> _DATA SEGMENT_
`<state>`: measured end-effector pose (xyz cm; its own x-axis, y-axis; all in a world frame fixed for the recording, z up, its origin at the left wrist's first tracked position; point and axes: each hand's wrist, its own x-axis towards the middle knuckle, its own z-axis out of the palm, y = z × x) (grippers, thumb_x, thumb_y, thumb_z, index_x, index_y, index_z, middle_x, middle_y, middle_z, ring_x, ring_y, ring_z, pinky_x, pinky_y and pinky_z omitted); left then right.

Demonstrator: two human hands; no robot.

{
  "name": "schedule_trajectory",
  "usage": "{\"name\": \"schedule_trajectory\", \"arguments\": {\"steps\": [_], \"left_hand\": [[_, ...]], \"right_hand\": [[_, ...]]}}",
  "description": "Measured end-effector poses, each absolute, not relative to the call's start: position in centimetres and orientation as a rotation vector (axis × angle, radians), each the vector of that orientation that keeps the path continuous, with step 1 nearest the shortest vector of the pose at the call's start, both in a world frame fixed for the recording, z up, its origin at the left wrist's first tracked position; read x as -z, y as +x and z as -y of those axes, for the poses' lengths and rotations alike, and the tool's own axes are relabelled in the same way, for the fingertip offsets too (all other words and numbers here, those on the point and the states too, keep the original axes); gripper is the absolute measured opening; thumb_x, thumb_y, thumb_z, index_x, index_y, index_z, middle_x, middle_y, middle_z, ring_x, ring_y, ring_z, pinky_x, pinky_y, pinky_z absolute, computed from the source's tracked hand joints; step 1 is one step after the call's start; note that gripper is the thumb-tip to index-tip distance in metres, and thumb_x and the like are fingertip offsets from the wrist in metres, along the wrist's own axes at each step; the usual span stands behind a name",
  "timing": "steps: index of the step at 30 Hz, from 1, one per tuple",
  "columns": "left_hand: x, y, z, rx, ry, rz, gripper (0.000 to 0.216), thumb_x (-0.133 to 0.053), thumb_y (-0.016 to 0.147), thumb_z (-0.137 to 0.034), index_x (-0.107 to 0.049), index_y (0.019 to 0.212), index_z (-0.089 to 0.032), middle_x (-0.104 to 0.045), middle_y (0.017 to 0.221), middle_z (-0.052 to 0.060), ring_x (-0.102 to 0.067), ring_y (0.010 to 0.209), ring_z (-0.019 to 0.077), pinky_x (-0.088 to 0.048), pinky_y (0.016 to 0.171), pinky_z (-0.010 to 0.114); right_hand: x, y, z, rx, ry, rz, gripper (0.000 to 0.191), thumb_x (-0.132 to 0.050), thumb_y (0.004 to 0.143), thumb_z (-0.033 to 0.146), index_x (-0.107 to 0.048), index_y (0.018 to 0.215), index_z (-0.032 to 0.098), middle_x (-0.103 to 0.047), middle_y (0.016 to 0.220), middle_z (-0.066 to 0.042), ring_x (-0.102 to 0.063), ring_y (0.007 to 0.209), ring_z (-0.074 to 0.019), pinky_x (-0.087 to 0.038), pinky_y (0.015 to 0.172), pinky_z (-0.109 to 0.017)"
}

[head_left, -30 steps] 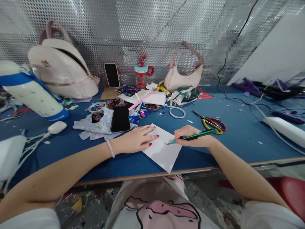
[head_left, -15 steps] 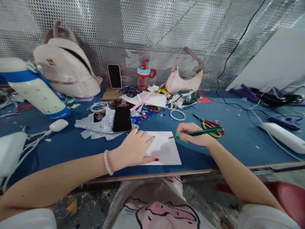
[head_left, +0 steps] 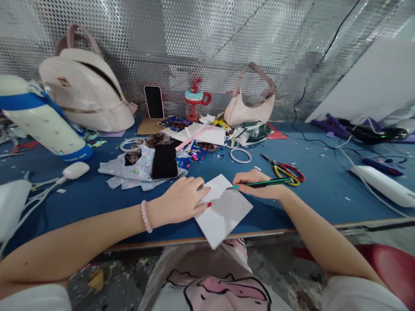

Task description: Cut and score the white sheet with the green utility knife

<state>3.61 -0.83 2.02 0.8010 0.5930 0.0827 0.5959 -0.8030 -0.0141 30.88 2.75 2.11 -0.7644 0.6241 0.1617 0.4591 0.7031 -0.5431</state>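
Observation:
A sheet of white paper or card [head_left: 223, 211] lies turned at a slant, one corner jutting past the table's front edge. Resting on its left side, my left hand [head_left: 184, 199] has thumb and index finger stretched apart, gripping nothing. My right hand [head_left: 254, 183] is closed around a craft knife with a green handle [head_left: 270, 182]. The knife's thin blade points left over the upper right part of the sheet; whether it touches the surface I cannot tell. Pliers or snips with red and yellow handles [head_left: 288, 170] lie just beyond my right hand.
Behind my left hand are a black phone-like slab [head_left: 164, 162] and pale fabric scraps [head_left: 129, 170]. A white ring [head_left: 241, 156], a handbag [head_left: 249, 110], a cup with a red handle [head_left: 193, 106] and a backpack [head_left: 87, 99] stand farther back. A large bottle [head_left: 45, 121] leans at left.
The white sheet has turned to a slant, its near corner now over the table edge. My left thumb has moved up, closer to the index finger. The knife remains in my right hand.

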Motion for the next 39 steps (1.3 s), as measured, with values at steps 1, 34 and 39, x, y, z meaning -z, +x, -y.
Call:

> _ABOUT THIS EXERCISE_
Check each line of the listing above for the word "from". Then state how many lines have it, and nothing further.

> _TASK OUTPUT_
2